■ Task goal ■
Check every line below for the string "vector", and copy the lines that contain it.

■ Data for the task ■

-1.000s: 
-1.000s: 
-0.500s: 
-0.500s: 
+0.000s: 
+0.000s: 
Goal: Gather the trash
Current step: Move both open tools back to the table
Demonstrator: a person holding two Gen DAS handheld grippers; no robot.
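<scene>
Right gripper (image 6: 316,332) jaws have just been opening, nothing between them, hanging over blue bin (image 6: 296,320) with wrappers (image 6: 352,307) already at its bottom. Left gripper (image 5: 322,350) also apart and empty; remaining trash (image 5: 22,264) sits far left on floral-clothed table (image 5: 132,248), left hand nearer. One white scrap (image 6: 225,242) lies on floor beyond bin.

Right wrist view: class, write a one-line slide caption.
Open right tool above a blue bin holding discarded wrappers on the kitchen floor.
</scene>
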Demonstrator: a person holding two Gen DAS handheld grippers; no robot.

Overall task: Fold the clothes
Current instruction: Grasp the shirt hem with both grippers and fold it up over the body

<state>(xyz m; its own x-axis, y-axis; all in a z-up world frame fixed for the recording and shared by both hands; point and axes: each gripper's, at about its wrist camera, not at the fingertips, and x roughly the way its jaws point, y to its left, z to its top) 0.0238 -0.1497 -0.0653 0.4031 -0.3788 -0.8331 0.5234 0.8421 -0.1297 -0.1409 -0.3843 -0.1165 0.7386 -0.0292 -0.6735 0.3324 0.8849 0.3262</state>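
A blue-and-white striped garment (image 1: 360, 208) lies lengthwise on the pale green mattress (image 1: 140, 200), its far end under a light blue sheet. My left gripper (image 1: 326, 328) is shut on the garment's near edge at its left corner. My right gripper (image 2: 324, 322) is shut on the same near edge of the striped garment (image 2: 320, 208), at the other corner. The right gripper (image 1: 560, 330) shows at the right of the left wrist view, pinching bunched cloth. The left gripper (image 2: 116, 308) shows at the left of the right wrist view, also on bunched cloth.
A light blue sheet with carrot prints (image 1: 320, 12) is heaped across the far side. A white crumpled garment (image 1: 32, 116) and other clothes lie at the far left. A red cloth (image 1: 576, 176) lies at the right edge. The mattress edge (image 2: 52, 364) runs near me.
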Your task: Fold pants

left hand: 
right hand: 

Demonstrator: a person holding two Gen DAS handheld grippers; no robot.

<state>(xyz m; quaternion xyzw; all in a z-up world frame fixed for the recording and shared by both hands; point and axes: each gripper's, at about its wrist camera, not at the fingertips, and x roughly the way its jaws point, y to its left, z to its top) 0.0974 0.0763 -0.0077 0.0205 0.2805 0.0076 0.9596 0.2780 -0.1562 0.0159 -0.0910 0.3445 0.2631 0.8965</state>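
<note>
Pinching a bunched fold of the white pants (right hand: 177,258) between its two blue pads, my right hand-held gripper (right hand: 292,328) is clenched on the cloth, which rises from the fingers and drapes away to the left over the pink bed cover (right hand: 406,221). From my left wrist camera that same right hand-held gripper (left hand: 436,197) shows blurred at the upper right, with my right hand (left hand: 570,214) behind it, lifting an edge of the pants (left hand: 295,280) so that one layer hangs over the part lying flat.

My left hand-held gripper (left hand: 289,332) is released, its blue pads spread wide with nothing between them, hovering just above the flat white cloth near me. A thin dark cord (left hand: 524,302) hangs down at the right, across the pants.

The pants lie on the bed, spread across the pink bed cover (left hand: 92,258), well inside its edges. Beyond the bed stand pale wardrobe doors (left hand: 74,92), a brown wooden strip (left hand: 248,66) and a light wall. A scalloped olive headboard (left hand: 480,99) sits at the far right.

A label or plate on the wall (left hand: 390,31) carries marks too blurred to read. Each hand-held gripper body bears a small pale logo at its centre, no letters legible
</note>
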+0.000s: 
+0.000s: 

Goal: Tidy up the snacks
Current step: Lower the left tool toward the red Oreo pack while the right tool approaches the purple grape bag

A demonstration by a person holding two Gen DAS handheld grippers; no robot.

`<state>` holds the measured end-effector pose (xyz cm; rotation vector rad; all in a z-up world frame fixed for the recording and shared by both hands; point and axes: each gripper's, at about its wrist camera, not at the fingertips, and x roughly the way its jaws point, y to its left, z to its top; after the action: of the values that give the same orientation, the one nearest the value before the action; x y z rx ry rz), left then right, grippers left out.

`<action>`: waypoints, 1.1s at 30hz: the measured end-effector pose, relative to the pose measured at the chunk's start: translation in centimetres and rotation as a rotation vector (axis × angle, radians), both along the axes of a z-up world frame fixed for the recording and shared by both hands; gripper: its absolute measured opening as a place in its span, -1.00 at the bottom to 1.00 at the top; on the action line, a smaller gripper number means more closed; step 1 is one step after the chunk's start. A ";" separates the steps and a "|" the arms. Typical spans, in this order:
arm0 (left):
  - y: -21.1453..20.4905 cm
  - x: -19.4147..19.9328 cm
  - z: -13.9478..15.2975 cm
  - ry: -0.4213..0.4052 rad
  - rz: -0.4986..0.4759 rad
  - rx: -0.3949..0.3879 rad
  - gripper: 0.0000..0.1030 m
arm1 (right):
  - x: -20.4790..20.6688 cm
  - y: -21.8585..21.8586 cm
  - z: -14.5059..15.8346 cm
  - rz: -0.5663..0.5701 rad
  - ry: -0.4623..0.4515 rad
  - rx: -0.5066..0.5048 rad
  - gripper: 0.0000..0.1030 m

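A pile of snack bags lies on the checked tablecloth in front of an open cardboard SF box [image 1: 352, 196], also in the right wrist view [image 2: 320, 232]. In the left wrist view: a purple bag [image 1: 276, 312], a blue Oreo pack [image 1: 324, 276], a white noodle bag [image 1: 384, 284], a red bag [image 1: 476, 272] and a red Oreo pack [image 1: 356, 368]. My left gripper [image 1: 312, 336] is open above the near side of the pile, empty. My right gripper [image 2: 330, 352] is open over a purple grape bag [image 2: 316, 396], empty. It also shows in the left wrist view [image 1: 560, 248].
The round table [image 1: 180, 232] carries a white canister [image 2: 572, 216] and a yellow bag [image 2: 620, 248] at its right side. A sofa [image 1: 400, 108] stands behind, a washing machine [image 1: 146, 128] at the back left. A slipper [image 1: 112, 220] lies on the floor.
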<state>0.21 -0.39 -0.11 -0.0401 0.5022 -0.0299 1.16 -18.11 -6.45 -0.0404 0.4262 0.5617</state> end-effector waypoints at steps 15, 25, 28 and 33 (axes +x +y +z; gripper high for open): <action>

■ Problem solution ■
`<state>` holds the measured end-effector pose (xyz cm; rotation vector rad; all in a z-up world frame fixed for the recording and shared by both hands; point and axes: each gripper's, at about its wrist camera, not at the fingertips, and x roughly the way its jaws point, y to its left, z to its top; after the action: of the values that give the same orientation, the one nearest the value before the action; x y z rx ry rz), left then right, grippers left out.
`<action>`: waypoints, 1.1s at 30hz: the measured end-effector pose, relative to the pose measured at the chunk's start: translation in centimetres and rotation as a rotation vector (axis × angle, radians), both along the axes of a z-up world frame fixed for the recording and shared by both hands; gripper: its absolute measured opening as a place in its span, -1.00 at the bottom to 1.00 at the top; on the action line, a smaller gripper number means more closed; step 1 is one step after the chunk's start. A ";" separates the steps and a "|" the arms. Typical spans, in this order:

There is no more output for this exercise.